In contrast, the democracy of the event is the democratic process put to work for the expression of authentic freedom and equality. Political legitimacy in this case is based on equality of choice as the equal opportunity to make all choices that would affect an individual without preconditions. Hierarchy and stratification is disrupted by the immanent relationships of equilibrium, which is the goal of democracy as a solution to problems caused by inequalities. The democracy of the event is the development and distribution of free agency. Instead of the national identity, there is the formation of the social identity of the multitude that is defined as a multiplicity of unique singularities. The democracy of the event acts as a disruption of the democracy of the structure. It can be concluded that the democracy of the event is the inverting of the relationship between ideology and reality. In other words, the democracy of the event reintroduces reality into the trap of ideology in order to break ideology apart.

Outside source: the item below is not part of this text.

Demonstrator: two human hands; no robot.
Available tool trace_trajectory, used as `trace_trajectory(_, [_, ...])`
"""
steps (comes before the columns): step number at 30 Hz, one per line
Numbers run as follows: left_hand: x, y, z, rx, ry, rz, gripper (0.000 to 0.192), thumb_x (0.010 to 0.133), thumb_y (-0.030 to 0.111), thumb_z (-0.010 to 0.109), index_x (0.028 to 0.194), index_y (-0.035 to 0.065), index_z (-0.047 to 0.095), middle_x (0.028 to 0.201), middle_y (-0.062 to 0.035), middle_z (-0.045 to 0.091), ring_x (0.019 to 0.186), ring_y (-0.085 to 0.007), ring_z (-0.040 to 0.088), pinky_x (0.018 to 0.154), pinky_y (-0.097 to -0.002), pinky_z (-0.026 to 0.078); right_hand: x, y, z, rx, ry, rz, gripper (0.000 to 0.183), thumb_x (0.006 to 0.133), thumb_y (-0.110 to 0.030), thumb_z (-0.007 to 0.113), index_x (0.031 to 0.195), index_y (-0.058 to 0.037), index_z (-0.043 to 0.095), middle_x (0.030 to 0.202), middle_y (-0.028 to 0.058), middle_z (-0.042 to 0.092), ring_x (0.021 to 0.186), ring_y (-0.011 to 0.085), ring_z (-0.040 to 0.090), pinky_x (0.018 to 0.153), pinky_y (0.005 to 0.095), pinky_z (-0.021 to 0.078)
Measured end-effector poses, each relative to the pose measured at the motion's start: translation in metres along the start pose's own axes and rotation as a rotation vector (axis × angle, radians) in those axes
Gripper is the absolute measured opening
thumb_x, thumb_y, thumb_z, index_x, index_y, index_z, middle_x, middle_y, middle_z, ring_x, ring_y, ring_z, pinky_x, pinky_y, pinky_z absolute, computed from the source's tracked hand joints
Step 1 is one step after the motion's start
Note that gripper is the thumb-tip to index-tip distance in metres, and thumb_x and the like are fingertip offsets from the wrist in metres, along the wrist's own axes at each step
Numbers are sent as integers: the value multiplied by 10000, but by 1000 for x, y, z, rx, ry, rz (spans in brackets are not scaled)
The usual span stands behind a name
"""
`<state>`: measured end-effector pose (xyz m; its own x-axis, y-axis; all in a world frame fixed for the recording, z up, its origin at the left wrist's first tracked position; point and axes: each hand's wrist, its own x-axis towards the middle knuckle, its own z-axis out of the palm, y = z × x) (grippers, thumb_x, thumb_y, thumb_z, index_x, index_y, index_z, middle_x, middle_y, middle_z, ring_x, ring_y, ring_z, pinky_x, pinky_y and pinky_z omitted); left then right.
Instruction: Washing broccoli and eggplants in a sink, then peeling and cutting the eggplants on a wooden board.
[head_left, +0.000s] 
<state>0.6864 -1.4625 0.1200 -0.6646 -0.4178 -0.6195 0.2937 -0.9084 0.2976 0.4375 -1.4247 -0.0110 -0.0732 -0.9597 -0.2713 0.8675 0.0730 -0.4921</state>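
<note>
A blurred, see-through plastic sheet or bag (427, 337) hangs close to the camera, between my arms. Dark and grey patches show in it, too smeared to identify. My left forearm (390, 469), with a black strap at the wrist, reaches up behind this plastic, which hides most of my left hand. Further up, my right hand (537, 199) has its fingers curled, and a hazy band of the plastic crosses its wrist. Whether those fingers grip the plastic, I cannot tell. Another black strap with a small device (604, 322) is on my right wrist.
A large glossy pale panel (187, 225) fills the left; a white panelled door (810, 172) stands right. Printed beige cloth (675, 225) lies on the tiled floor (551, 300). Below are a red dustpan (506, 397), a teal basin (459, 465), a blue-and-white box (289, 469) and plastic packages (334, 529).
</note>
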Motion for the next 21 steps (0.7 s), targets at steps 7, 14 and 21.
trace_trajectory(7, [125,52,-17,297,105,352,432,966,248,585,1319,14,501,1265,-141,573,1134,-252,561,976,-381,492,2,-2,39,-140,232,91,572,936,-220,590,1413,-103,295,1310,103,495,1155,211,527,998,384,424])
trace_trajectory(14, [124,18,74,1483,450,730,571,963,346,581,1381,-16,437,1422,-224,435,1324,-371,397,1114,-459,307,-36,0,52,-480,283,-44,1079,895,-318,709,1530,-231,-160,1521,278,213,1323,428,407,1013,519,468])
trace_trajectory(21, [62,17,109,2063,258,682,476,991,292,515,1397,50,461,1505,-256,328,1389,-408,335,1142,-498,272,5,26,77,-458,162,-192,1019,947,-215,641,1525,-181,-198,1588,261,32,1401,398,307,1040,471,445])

A universal appearance obscures the difference between the democracy of the structure and the democracy of the event. There is a transition from a universal decision to limited voting and the imposition of the law, from universal participation to the alienation of representation, and from a universal interest to a division between majority and minority opinion. The democracy of the structure, in its universal appearance, mediates and transforms the democratic process to something more confining and regulated than as a tool for free agency. On the other hand, the democracy of the event allows for people to decide on all conditions that shape the society and that in turn requires universal participation and universal interest. Economic democracy, as an example of the democracy of the event, provides for individuals in ways a formal representative and majoritarian democracy fails to accomplish. The democracy of the structure creates limits with the democratic process, while the democracy of the event expands empowerment with the democratic process. The democracy of the event allows for active participation rather than the passive reaction of the democracy of the structure.
Economic democracy, expressed in the cooperative business model, illuminates the relationship between the social and the political. In the democracy of the structure, there is a determination of the social by the political. The political acts as a classification and uniformity of the social through such structures as the nation-state. In the democracy of the event, there is a determination of the political by the social. The political in this sense acts as a solution to problems of inequality within the social through the structure of a community. The development of cooperatives within a social setting serves workers and the communities that they live in for the short-term. But cooperatives cultivate a true democracy of the event through the medium of economic democracy in the long-term. Economic democracy can be the most practical application of the democracy of the event. Economic democracy, as a principle that is put into practice by the cooperative, can also create the opportunity for an overall reformation of democracy from a closed system to an open system.